State Key Laboratory of Biotherapy, Collaborative Innovation Center of Biotherapy and Cancer Center, West China Hospital of Sichuan University , Chengdu, 610041, China.
Sichuan Industrial Institute of Antibiotics, Chengdu University , Chengdu 610052, China.
J Med Chem. 2017 May 11;60(9):4023-4035. doi: 10.1021/acs.jmedchem.7b00357. Epub 2017 Apr 24.
Dysfunctional signaling of the PI3K/AKT/mTOR pathway in cancer and its crucial role in cell growth and survival have made it a much desired target for cancer therapeutics. A series of dimorpholine substituted thienopyrimidine derivatives had been prepared and evaluated in vitro and in vivo. Among them, compound 14o was identified as a dual Class I PI3K and mTOR kinase inhibitor, which had an approximately 8-fold improvement in mTOR inhibition relative to the class I PI3K inhibitor 1 (pictilisib, GDC-0941). Western blot analysis confirmed the 14o mechanistic modulation of the cellular PI3K/AKT/mTOR pathway through inhibiting phosphorylation of both AKT and S6 in human cancer cell lines. In addition, 14o demonstrated significant efficacy in SKOV-3 and U87MG tumor xenograft models without causing significant weight loss and toxicity.
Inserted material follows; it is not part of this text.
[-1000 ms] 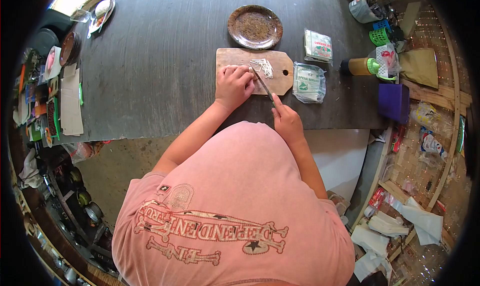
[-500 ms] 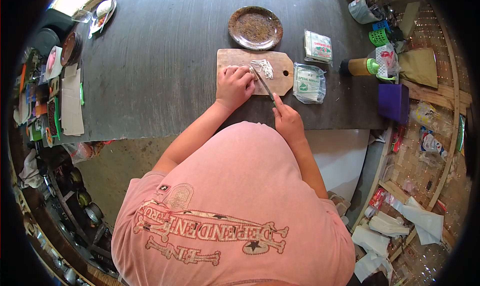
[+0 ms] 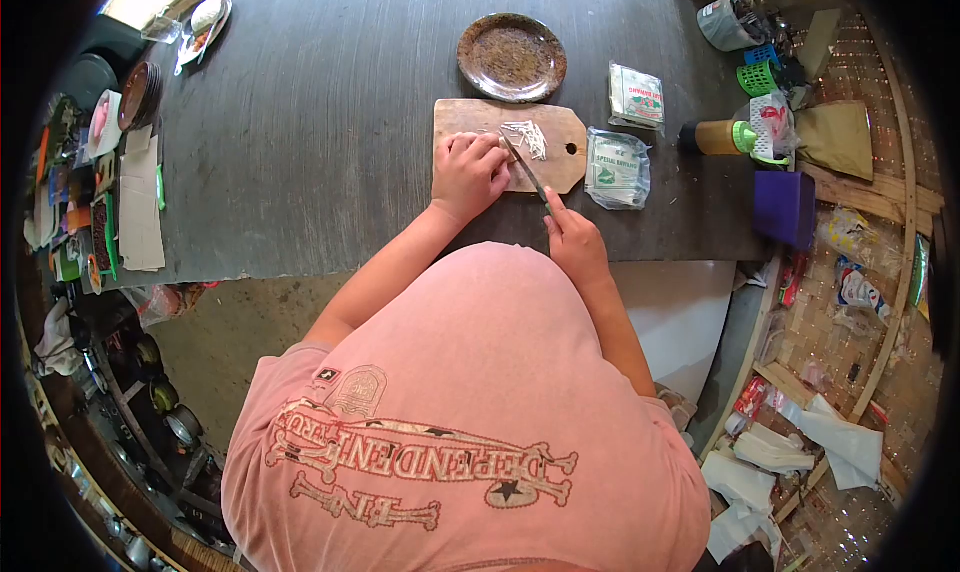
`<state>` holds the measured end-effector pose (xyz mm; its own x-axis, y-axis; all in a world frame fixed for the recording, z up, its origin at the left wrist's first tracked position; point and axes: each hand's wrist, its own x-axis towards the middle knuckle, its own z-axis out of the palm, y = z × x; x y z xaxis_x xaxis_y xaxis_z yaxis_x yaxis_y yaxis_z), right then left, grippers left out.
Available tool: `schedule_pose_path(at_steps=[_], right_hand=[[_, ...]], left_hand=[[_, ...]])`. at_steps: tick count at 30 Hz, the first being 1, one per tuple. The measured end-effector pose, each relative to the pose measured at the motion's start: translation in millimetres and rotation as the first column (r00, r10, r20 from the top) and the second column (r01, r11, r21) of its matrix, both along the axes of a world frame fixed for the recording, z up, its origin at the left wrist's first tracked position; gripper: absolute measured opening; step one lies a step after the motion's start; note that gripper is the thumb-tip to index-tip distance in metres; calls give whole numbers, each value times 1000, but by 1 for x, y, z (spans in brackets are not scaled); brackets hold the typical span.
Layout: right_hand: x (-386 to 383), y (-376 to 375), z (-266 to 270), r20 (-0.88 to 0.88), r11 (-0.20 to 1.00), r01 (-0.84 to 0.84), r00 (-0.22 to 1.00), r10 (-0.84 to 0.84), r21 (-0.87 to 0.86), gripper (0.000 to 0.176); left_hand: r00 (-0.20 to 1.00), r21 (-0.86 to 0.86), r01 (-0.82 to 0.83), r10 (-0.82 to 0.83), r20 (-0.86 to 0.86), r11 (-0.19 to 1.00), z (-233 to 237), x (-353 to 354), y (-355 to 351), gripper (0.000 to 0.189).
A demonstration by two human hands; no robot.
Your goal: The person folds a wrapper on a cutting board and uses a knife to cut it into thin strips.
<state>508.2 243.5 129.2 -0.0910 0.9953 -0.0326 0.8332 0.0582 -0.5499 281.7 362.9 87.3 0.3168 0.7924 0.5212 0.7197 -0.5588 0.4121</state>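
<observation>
A wooden cutting board [image 3: 553, 172] lies on the dark table in front of me. My left hand [image 3: 470, 175] is closed over its left part, fingers curled down on a pale piece of food that is mostly hidden. The fingers of my right hand [image 3: 577, 242] wrap round the handle of a knife [image 3: 529, 171]. Its blade slants up and left across the board, with the tip beside my left fingertips. Thin white strips [image 3: 527, 138] are heaped just right of the blade.
Beyond the board stands a brown speckled plate [image 3: 511, 58]. Two plastic-wrapped packets, one green-labelled [image 3: 617, 169] and one red-labelled [image 3: 636, 96], lie to the right. Farther right are a green-capped bottle [image 3: 718, 136] and a purple box [image 3: 783, 208]. Stacked brown bowls [image 3: 140, 96] stand at the left.
Both hands and the knife keep almost the same place on the board. Only a very slight shift of the view shows.
</observation>
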Motion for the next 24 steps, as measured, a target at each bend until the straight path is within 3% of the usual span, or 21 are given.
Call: schedule_pose_path(at_steps=[24], right_hand=[[-3,-2,-3,-10,1000,23,1000,-23,-10,60]], left_hand=[[1000,-23,9,-9,-6,1000,0,-1,0,12]])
PI3K/AKT/mTOR 通路的功能失调信号在癌症中及其在细胞生长和存活中的关键作用使其成为癌症治疗的理想靶点。我们已经制备了一系列二吗啉取代的噻吩并嘧啶衍生物,并在体外和体内进行了评估。其中,化合物 14o 被鉴定为一种双重 Class I PI3K 和 mTOR 激酶抑制剂,与 Class I PI3K 抑制剂 1(pictilisib,GDC-0941)相比,对 mTOR 的抑制作用提高了约 8 倍。Western blot 分析证实,化合物 14o 通过抑制人癌细胞系中 AKT 和 S6 的磷酸化来调节细胞 PI3K/AKT/mTOR 通路的机制。此外,化合物 14o 在 SKOV-3 和 U87MG 肿瘤异种移植模型中表现出显著的疗效,而不会导致明显的体重减轻和毒性。